▶ [What the exercise asks] Beneath this task is a listing. State how many of its lines include the string "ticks", giving nothing but the number.

[Supplied material]

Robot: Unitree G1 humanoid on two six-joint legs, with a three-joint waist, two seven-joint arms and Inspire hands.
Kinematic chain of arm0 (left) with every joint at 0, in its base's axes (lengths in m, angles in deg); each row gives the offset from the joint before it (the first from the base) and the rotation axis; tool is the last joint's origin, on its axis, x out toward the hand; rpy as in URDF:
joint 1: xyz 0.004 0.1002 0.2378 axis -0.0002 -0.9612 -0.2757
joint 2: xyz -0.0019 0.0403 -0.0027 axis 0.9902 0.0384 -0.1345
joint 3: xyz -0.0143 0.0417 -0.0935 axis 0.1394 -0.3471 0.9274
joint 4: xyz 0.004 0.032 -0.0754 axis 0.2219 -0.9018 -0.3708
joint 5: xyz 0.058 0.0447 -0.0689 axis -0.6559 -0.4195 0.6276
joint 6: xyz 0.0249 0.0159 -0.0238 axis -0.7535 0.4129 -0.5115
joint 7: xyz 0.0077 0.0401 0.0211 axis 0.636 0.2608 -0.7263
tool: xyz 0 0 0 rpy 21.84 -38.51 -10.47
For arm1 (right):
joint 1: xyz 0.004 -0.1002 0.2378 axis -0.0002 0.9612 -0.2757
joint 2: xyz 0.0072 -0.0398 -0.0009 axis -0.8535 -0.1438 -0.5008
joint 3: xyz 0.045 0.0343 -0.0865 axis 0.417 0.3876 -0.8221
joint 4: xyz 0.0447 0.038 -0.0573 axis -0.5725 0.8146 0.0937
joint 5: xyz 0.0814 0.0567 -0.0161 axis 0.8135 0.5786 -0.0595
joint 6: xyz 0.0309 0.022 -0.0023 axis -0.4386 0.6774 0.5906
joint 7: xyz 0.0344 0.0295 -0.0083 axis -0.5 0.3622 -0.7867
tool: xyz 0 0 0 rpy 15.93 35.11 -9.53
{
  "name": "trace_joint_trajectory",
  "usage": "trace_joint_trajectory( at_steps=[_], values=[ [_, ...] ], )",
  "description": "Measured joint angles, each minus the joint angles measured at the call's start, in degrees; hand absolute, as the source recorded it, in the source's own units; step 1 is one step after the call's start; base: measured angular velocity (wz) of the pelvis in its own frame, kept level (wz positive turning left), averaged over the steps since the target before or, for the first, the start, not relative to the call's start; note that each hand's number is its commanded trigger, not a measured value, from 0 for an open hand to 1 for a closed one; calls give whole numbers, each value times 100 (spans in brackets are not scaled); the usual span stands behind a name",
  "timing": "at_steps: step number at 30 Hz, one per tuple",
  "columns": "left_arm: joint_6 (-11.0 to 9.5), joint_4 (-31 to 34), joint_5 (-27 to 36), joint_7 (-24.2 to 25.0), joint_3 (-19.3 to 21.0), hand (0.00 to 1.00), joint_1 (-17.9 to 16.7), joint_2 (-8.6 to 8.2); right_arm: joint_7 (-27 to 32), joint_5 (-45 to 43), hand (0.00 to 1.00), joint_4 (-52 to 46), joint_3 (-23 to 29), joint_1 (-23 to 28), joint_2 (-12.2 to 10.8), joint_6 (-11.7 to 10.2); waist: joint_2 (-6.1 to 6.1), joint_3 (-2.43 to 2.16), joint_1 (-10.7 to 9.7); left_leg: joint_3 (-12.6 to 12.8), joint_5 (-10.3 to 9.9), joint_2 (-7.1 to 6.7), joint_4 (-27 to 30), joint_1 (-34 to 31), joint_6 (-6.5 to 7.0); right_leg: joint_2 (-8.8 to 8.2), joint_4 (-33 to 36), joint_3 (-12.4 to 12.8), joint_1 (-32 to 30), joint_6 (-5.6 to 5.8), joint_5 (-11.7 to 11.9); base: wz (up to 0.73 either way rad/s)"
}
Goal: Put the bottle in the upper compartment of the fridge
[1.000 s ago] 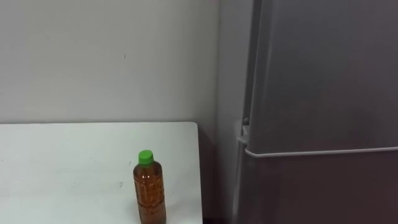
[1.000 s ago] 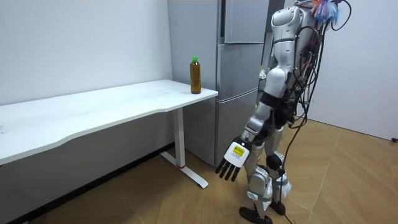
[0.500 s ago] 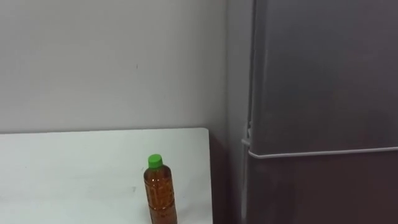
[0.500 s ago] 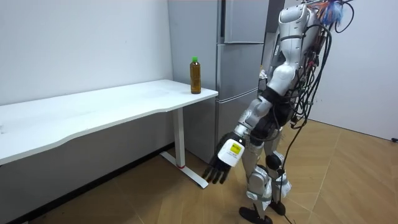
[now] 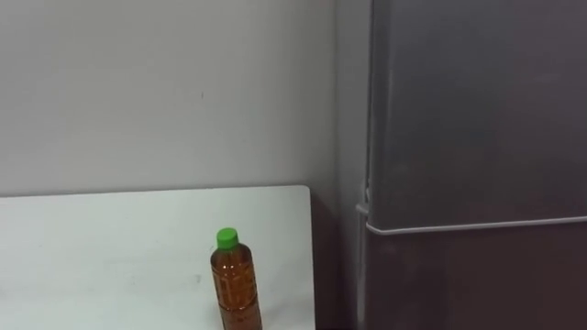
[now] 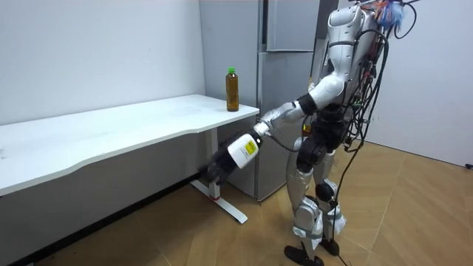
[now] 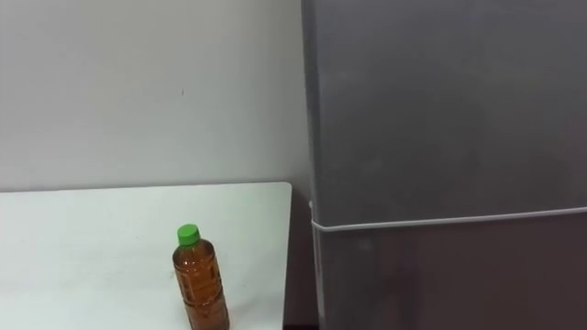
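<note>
**Bottle Upright on the Surface, Fridge Doors Closed**

In the left eye view, the bottle [image 5: 235,280] is seen standing upright at the lower middle of the frame, on the white surface [image 5: 110,238] and near its right edge. It is capped in green and filled nearly to the cap with amber-brown liquid. Its base is cut off by the bottom of the frame. The grey fridge [image 5: 459,183] takes up the right of the frame, just beside the surface, with a narrow dark gap between them. The upper door [image 5: 477,101] and the lower door [image 5: 477,280] are closed and are divided by a pale seam [image 5: 477,224] across the lower right. The fridge's contents are hidden. A plain pale wall [image 5: 156,92] is seen at the upper left.

In the room view, the robot is seen standing on the wooden floor [image 6: 185,236] at the right of the frame, in front of the fridge [image 6: 277,111]. The bottle [image 6: 232,90] is placed at the upper middle, at the corner of the surface [image 6: 111,133] nearest the fridge. The left hand [image 6: 225,159] is held out toward the room view's left, below the surface's top, well apart from the bottle. Its fingers are blurred, so it cannot be told whether they are spread or curled.

In the right eye view, the bottle [image 7: 200,280] is seen at the lower left of middle. The fridge [image 7: 449,119] covers the right half.
</note>
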Motion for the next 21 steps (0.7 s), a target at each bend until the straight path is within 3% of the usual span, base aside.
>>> trace_joint_trajectory(
  at_steps=[4,9,11,13,14,17,21],
  values=[
    [-176,925,-11,-252,253,0,34,47,-3,-121,0,-72,20,40,-29,-152,-19,11,3,1,-1,-2,-4,13,0,12,17,31,20,1,3,-1],
    [-203,2028,-23,-652,534,0,209,145,2,-202,0,-66,63,44,-79,-135,-6,6,37,-6,-9,0,15,-16,-5,43,8,69,-24,-2,3,-2],
    [-205,2714,-34,-745,558,0,287,263,17,-198,0,-69,67,48,-92,-134,-13,12,74,-8,-13,2,21,-64,-4,46,12,69,-30,-2,3,0],
    [-218,3018,-97,-724,602,0,424,371,14,-178,0,-73,66,49,-108,-134,-38,29,99,-11,-17,5,16,-89,-3,48,18,69,-35,-2,4,3],
    [-217,3203,-113,-725,661,0,491,423,8,-160,0,-76,66,52,-124,-135,6,11,94,-15,-19,5,23,-94,-4,52,17,73,-36,-2,4,0],
    [-239,3706,-124,-749,775,0,681,515,103,-162,0,-77,50,60,-174,-132,9,23,79,-25,-22,5,47,-102,-7,54,10,47,-36,-2,4,1],
    [-225,3987,-128,-741,771,0,948,532,160,-157,0,-92,50,44,-183,-101,56,58,68,-51,-24,-2,39,-110,-6,52,1,33,-29,-1,4,4]
  ],
)
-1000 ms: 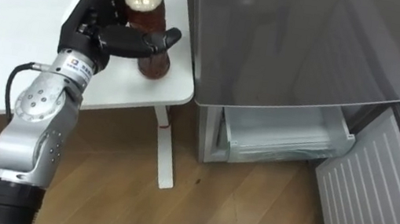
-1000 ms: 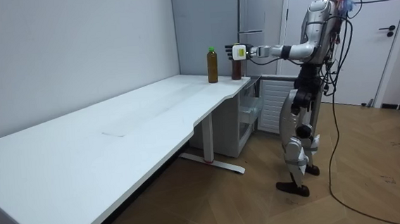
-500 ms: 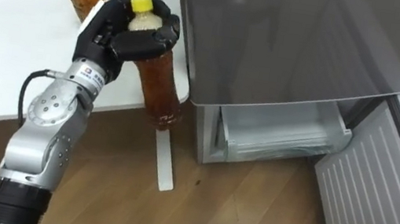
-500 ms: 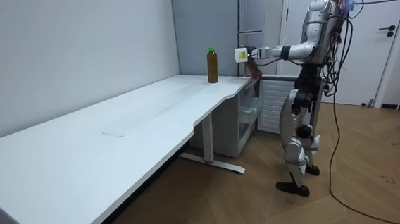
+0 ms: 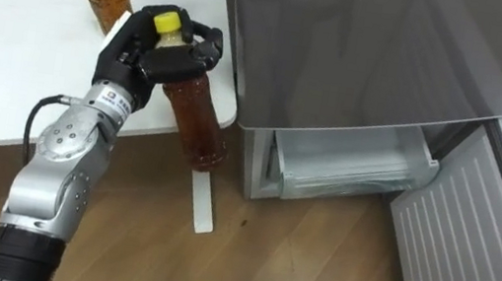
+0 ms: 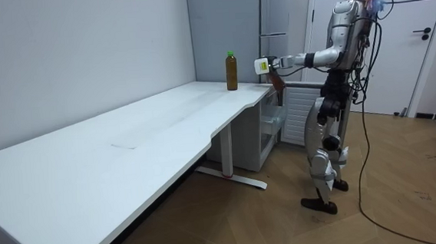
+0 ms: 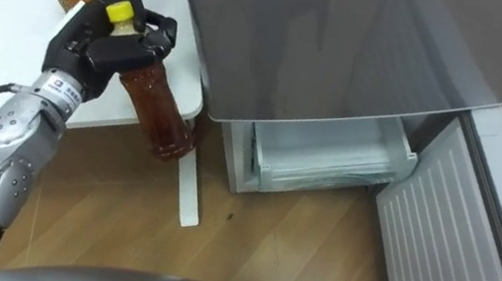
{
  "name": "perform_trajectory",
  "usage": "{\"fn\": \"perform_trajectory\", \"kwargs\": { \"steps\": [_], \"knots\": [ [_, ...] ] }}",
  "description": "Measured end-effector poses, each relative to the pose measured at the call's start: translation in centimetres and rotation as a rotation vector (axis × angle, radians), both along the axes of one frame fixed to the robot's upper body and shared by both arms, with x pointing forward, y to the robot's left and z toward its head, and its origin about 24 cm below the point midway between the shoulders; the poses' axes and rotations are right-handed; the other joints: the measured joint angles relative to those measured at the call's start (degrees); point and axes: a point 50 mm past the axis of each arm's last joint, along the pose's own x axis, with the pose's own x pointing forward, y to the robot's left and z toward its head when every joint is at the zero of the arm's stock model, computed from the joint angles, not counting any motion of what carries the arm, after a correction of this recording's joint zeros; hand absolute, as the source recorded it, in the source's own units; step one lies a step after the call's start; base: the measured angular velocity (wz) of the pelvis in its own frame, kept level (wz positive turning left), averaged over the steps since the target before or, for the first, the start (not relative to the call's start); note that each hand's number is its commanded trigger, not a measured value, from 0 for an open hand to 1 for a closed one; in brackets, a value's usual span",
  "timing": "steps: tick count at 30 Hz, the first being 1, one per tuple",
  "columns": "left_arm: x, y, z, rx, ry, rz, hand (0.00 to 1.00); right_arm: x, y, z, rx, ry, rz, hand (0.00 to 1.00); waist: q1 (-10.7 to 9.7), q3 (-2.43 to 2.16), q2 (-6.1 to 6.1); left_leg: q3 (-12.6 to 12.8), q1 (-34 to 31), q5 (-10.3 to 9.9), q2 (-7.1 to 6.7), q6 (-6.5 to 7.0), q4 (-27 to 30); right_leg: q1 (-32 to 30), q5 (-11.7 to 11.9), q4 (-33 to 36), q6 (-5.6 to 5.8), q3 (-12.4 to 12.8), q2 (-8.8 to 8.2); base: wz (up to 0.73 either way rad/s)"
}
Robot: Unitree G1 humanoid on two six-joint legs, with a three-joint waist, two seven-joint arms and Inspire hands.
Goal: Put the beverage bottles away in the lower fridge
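A plain office-like room: long white desk (image 6: pixel 127 147), grey fridge (image 5: pixel 364 48), wood floor (image 6: pixel 271 226).

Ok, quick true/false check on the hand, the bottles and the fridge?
1. The left hand is shut on the yellow-capped bottle. True.
2. That bottle stands on the table. False: it hangs tilted in the air, past the table's edge, above the floor.
3. A green-capped bottle stands upright on the table. True.
4. The lower fridge door is shut. False: it is swung open, and the drawer inside shows.
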Motion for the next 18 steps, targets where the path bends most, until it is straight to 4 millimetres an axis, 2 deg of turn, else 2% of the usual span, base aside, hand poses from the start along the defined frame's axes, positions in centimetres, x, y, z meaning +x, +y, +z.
{"fn": "perform_trajectory", "kwargs": {
  "steps": [9,11,14,18],
  "knots": [
    [0.0,-0.2,0.2,-0.026,-0.008,-0.001,1.00,0.6,0.1,0.0,0.000,-0.022,-0.004,0.00,0.3,-0.37,0.08,0.0,-0.8,0.0,0.03,0.01,0.3,-0.4,0.0,0.1,-0.01,0.0,0.01,0.00],
    [0.1,-0.4,0.7,-0.048,-0.030,-0.006,1.00,1.1,0.1,0.1,0.000,-0.036,0.000,0.00,0.3,-0.39,0.06,-0.1,-1.0,0.0,0.03,0.01,0.3,-0.5,0.0,0.1,-0.01,0.0,0.02,0.00],
    [0.2,-0.9,1.7,-0.091,-0.070,-0.016,1.00,1.8,0.1,0.1,0.000,-0.058,-0.008,0.00,0.5,-0.67,-0.10,-0.1,-0.9,0.0,0.02,0.01,0.5,-0.5,0.0,0.0,-0.01,-0.1,0.02,0.00],
    [0.2,-1.3,2.4,-0.150,-0.101,-0.024,1.00,2.5,0.3,0.1,0.008,-0.106,-0.074,0.00,0.7,-0.81,-0.05,-0.2,-0.9,0.0,0.02,0.01,0.5,-0.4,0.0,0.0,-0.01,-0.2,0.02,0.00]
  ]
}}
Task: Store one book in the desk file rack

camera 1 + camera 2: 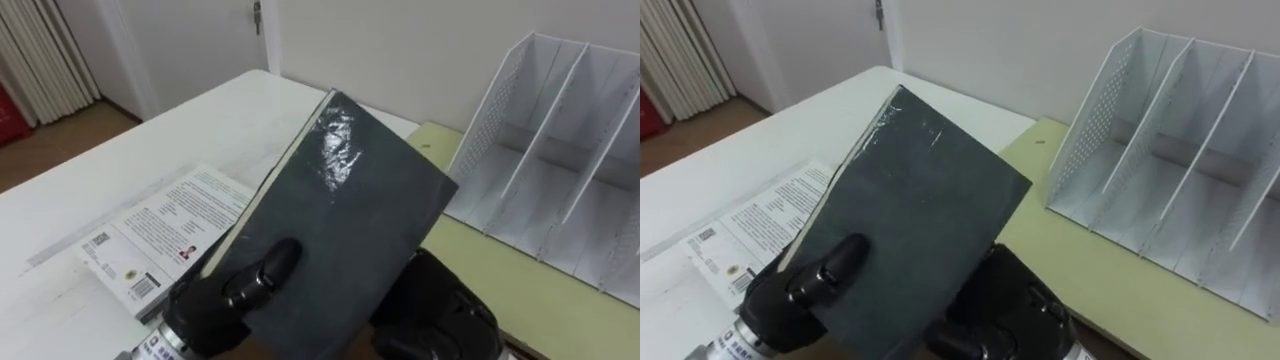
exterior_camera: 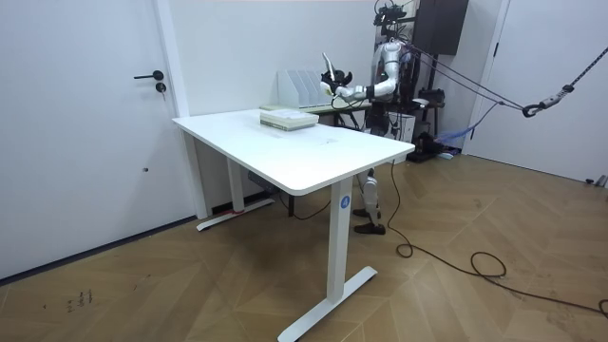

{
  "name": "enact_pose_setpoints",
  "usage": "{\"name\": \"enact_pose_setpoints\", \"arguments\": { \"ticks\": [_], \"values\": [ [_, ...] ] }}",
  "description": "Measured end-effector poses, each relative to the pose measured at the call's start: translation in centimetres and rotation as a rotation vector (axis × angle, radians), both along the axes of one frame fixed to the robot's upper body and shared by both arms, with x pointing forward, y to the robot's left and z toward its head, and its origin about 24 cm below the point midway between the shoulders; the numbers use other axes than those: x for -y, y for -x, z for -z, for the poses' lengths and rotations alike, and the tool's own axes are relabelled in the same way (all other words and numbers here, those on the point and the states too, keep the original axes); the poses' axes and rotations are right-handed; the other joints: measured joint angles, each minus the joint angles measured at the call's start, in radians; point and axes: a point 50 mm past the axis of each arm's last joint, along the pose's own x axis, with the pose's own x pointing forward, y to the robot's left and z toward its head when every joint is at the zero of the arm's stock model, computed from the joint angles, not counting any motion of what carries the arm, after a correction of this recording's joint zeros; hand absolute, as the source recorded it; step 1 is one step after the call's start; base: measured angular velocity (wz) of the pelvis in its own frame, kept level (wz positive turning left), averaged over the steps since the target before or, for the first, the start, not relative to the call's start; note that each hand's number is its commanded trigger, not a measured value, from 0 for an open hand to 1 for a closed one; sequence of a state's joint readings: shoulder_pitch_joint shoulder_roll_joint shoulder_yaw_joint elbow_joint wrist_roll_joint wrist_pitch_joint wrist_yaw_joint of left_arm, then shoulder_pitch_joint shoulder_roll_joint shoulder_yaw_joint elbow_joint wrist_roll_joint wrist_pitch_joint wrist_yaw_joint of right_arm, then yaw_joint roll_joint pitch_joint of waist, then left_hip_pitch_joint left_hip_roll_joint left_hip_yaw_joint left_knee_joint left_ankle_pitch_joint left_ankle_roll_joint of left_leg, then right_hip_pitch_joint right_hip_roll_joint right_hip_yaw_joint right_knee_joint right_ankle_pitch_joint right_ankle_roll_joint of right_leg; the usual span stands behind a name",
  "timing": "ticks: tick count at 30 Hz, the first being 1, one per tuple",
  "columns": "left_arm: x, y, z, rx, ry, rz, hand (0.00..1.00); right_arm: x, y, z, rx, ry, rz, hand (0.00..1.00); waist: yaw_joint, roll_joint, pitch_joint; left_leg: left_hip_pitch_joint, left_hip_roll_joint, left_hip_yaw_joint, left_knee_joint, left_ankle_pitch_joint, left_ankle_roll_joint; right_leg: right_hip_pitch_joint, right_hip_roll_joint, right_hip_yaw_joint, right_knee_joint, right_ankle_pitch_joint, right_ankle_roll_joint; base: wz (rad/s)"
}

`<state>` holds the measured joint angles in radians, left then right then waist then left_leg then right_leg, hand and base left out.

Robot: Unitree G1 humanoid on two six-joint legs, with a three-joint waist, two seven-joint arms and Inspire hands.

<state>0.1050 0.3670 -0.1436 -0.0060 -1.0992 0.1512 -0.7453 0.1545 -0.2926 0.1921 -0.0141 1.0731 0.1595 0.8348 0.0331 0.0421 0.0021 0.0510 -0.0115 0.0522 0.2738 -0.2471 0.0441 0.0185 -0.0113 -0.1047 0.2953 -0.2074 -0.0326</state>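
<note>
Dark book (image 1: 350, 220): tilted, held above the table (image 1: 150, 150), near the file rack (image 1: 560, 150), not in it.
Left robot hand (image 1: 240, 290): thumb clamped on the cover.
Right robot hand (image 1: 440, 310): beneath the book; grip cannot be told.

The shiny black left hand (image 1: 222, 298), lower left, has a silver wrist ring. The rounded right hand (image 1: 445, 312) is black too.

1. The file rack (image 1: 560, 150) at the upper right of the frame has slots open toward the front, parted by thin white dividers (image 1: 543, 120).
2. A bare strip of green desk (image 1: 480, 240) lies between the rack and the dark book (image 1: 340, 220).
3. The dark book, tilted, blocks the frame's centre.
4. At lower left, a white book (image 1: 160, 235) lies flat on the white table (image 1: 190, 130), which is bare at upper left.
</note>
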Motion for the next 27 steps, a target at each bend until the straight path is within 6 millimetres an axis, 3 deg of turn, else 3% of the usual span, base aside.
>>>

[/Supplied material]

▶ [Response below] 2